[Stored data]

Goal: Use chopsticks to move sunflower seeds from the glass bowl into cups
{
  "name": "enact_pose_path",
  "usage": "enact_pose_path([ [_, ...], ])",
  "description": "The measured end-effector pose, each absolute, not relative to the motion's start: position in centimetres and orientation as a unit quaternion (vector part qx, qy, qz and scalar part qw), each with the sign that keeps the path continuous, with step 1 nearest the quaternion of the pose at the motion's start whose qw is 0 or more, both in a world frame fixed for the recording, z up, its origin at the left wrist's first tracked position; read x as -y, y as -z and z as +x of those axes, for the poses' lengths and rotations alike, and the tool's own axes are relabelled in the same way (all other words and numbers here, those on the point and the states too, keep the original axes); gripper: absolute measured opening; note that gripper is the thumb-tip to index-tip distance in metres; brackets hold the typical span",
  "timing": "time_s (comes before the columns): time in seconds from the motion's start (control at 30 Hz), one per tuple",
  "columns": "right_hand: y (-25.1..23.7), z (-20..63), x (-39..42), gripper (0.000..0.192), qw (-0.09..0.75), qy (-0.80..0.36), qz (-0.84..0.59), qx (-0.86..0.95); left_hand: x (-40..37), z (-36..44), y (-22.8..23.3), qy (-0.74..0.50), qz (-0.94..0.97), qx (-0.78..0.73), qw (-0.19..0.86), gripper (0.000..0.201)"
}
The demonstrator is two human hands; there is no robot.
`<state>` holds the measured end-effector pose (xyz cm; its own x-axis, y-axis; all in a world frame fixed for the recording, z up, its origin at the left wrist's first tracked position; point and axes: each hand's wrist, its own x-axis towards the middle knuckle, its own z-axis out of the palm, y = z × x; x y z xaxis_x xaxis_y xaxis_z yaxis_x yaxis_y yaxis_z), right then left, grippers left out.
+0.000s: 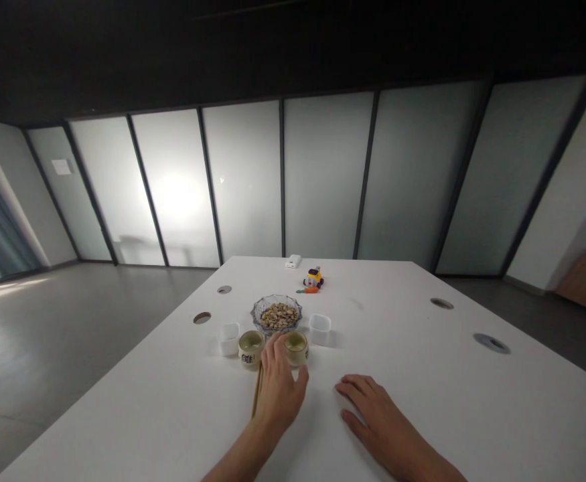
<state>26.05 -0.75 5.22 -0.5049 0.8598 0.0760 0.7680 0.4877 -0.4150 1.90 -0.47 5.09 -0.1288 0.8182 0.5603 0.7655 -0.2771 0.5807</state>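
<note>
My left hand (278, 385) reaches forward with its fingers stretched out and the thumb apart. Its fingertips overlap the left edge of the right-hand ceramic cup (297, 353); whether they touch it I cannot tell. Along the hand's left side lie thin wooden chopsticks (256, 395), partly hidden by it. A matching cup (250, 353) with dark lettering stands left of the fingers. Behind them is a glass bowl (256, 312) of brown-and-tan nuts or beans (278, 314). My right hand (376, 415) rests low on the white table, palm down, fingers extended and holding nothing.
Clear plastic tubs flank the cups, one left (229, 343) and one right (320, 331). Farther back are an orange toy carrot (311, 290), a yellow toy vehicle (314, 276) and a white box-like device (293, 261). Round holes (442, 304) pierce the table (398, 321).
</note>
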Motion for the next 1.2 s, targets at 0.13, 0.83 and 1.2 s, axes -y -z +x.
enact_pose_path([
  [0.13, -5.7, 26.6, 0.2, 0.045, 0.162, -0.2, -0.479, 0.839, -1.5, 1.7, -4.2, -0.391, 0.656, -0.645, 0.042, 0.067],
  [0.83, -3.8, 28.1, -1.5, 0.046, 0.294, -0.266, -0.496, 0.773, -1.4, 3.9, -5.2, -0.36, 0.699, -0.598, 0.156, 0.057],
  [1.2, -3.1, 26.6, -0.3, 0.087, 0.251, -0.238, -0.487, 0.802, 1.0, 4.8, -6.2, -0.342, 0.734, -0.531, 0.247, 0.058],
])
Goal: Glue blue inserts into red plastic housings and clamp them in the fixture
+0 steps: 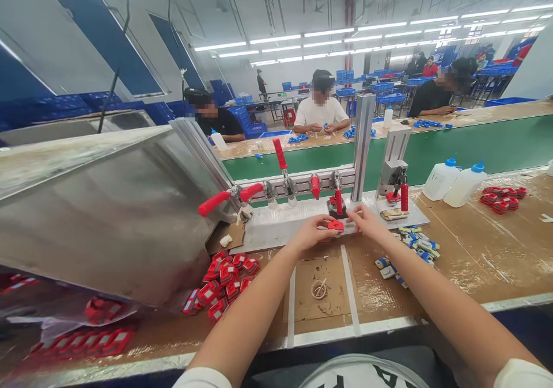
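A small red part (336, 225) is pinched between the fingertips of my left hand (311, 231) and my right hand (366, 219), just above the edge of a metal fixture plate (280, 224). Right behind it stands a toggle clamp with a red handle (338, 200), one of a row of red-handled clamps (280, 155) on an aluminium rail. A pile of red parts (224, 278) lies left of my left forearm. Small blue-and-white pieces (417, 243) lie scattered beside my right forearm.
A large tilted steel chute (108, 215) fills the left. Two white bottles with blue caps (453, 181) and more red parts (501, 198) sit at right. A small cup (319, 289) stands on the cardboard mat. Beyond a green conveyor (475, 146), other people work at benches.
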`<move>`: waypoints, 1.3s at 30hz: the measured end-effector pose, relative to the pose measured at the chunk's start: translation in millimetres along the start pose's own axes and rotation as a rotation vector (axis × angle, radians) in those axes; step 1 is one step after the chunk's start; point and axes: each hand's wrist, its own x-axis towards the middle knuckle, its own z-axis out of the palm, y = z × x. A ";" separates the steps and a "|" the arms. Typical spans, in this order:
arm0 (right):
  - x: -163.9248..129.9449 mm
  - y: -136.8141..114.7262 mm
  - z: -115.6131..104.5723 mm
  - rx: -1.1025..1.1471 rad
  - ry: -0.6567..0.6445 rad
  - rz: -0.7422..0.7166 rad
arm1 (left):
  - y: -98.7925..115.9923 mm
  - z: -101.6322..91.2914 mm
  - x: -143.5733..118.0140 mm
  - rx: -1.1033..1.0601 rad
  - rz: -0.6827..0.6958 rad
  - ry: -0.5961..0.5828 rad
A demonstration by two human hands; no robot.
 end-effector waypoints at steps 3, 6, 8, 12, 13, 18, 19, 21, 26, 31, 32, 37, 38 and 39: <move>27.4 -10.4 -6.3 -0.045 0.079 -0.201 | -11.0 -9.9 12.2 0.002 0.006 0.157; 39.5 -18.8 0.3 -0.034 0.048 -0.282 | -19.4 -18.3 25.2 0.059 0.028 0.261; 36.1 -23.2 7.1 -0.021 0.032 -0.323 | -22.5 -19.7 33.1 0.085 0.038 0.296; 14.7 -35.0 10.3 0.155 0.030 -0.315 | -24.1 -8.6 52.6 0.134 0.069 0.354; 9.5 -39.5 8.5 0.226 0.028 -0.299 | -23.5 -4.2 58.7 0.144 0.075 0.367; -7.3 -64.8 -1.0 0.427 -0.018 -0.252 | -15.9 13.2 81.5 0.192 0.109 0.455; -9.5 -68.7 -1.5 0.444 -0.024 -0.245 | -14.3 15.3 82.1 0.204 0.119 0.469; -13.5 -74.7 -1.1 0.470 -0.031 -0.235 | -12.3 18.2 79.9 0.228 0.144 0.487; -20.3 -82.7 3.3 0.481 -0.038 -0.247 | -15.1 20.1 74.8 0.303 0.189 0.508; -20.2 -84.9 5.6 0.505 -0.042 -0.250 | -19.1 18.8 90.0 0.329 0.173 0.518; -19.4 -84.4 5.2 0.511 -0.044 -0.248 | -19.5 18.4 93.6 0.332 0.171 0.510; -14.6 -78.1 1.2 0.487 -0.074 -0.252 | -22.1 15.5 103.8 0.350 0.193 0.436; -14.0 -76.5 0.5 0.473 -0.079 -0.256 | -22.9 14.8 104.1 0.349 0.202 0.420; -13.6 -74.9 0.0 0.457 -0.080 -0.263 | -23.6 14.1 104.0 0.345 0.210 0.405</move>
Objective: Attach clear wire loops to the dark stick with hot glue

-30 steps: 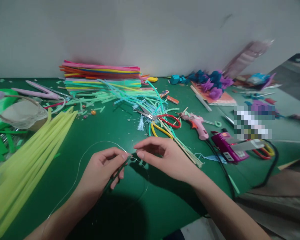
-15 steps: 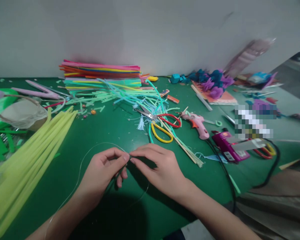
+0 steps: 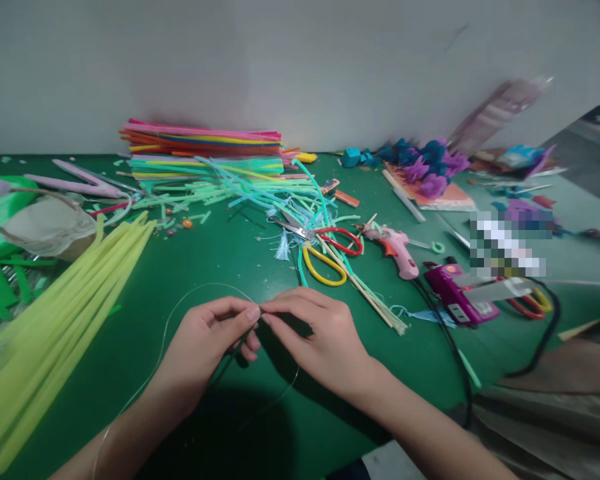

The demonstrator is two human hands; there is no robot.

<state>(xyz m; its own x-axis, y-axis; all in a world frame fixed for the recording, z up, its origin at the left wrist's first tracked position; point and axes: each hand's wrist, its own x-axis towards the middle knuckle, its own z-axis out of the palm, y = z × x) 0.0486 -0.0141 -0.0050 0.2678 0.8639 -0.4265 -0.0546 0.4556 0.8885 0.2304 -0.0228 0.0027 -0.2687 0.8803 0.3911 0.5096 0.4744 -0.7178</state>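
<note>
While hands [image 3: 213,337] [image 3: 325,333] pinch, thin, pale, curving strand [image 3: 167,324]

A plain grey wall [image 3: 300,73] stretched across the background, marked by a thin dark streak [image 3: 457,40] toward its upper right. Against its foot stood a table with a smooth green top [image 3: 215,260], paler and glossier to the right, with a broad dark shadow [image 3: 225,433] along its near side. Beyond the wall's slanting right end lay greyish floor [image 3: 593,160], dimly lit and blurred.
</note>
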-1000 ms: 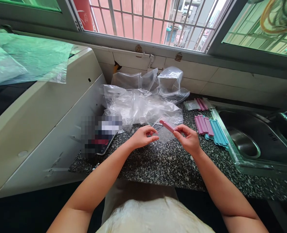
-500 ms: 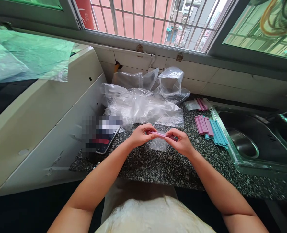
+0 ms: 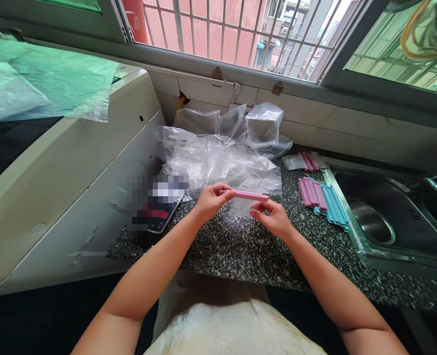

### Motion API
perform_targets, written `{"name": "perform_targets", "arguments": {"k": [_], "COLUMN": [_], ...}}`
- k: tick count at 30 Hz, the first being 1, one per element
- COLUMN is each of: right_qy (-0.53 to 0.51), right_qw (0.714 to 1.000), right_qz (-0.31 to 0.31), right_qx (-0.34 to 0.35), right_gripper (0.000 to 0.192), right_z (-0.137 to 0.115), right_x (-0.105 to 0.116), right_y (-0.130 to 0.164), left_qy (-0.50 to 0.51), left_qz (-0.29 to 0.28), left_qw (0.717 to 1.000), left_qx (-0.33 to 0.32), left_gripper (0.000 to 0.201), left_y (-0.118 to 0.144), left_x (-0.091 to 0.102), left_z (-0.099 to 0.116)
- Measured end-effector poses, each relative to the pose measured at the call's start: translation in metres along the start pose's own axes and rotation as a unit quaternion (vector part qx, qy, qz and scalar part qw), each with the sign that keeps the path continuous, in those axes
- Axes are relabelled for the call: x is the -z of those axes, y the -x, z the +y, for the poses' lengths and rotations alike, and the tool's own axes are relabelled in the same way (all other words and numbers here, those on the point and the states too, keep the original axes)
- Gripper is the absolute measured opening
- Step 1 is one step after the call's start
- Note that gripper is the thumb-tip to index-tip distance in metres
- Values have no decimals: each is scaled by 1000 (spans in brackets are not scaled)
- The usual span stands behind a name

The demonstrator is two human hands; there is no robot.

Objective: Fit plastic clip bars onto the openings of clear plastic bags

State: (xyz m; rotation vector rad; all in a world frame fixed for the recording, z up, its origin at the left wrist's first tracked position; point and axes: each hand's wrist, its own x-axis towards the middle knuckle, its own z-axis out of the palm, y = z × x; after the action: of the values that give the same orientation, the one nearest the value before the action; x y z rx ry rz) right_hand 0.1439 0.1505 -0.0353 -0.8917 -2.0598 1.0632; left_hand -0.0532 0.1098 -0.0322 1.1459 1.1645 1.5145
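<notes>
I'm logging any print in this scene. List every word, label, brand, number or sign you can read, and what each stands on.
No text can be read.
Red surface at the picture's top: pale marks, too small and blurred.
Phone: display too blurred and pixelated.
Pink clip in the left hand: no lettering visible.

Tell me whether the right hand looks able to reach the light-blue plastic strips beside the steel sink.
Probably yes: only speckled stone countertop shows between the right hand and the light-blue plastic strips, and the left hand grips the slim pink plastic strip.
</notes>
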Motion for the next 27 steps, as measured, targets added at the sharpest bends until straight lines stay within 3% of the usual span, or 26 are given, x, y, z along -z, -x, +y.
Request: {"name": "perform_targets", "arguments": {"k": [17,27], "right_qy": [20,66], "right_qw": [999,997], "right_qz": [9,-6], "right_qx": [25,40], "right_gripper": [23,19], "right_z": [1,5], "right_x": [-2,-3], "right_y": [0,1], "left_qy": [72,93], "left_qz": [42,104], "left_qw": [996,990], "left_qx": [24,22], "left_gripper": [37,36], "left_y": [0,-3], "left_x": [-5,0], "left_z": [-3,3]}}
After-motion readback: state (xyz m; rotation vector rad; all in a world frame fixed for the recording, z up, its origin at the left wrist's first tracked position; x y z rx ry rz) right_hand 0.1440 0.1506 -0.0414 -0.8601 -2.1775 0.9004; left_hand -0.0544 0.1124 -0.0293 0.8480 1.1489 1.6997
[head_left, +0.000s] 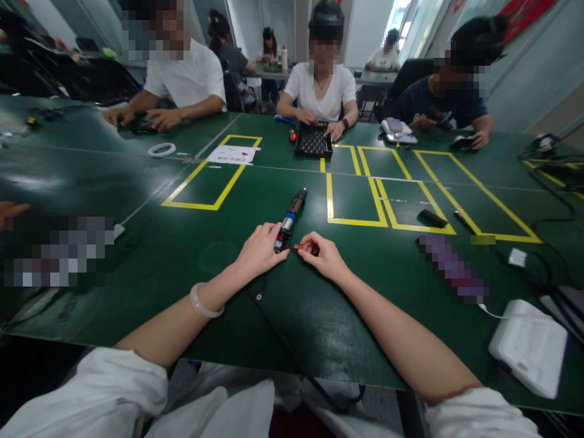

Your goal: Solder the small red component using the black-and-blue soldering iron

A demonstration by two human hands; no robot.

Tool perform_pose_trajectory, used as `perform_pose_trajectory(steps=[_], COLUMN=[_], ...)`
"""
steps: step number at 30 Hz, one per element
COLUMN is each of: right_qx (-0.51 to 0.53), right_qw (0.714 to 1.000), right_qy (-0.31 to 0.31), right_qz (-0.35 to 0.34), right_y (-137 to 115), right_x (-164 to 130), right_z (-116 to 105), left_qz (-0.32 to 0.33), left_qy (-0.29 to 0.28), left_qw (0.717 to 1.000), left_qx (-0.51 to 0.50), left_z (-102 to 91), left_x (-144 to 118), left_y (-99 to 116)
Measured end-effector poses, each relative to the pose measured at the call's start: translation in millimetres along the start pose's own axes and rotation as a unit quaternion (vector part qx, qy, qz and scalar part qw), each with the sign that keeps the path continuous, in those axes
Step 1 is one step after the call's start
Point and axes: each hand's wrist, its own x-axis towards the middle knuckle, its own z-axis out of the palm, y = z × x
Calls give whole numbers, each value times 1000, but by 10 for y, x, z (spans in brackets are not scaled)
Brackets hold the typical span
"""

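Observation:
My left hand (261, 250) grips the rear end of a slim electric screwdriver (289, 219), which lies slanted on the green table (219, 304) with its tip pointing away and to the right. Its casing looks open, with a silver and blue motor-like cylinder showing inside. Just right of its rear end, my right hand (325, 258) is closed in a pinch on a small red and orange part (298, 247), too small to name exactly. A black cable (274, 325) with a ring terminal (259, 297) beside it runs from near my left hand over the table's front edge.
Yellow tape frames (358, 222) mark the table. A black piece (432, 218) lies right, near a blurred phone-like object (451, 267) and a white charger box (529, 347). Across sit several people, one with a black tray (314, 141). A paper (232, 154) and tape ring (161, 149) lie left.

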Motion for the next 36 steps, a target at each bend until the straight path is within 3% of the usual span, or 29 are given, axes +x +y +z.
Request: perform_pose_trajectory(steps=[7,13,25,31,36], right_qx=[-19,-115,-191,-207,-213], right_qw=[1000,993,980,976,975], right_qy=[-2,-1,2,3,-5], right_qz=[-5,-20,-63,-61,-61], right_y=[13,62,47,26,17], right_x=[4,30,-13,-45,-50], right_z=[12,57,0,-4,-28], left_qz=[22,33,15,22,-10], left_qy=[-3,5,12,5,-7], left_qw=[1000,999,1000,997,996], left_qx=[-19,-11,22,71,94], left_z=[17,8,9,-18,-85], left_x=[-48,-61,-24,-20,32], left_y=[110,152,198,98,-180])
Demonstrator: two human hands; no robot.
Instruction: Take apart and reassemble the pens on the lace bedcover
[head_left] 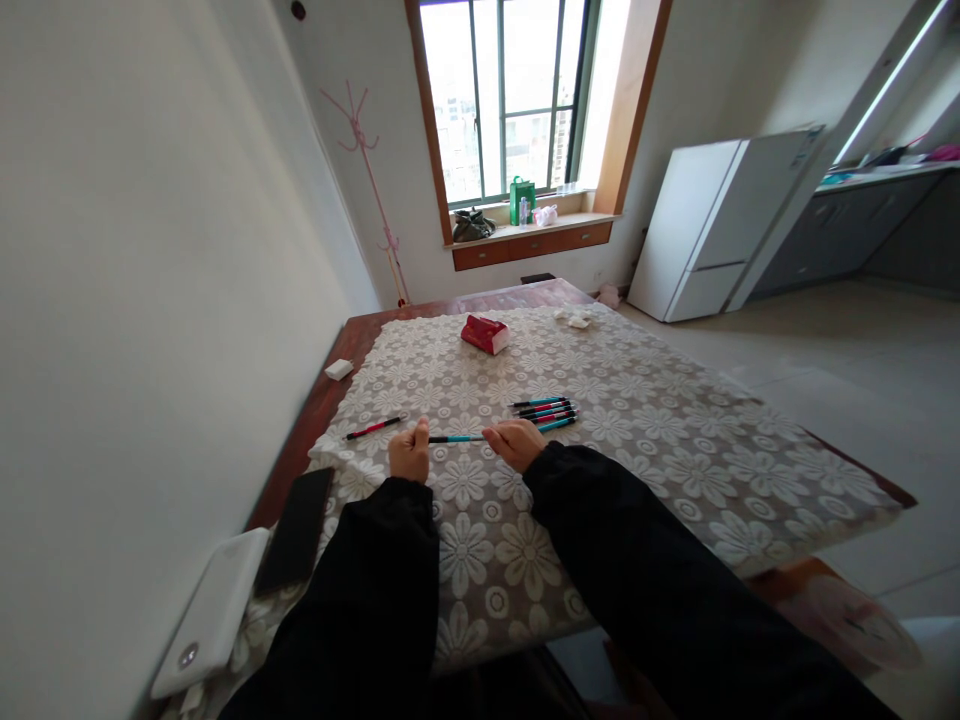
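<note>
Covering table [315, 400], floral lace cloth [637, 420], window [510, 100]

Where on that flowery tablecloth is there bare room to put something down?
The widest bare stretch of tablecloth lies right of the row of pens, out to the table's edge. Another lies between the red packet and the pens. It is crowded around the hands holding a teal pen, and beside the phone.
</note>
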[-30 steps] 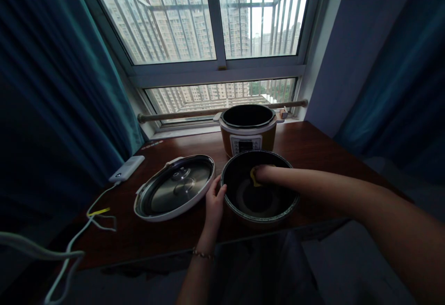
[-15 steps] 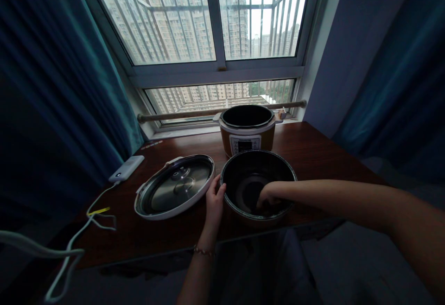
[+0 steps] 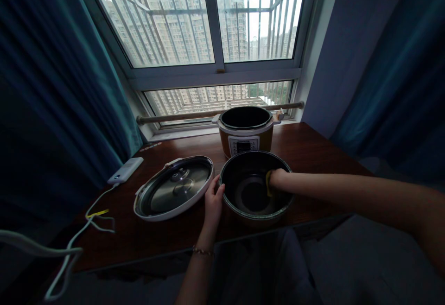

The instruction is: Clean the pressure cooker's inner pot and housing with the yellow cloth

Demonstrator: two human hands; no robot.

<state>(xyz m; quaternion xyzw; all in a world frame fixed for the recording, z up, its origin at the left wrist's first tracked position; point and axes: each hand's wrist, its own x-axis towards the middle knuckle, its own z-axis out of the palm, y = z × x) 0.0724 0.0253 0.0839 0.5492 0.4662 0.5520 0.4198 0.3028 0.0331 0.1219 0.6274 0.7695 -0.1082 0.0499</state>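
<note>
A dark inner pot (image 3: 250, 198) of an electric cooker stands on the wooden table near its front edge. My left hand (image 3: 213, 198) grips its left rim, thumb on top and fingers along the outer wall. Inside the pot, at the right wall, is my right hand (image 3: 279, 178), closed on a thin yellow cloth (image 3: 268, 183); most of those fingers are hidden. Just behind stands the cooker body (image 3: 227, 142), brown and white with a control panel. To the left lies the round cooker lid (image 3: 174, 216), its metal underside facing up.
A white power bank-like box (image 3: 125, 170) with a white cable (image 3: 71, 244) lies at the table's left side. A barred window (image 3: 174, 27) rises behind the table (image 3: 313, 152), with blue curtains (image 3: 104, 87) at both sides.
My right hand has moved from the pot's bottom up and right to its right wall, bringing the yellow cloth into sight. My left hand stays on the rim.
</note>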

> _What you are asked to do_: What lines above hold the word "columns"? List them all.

> _Task answer_:
  "timing": "time_s (comes before the columns): time in seconds from the motion's start (control at 30 Hz), one per tuple",
  "columns": "right_hand: y (-25.1..23.7), z (-20..63), x (-39..42), gripper (0.000..0.192), qw (-0.09..0.75), qy (-0.80..0.36), qz (-0.84..0.59), qx (-0.86..0.95); left_hand: x (-40..37), z (-36..44), y (-22.8..23.3), qy (-0.74..0.50), qz (-0.94..0.97), qx (-0.78..0.73), qw (-0.19..0.86), gripper (0.000..0.201)"

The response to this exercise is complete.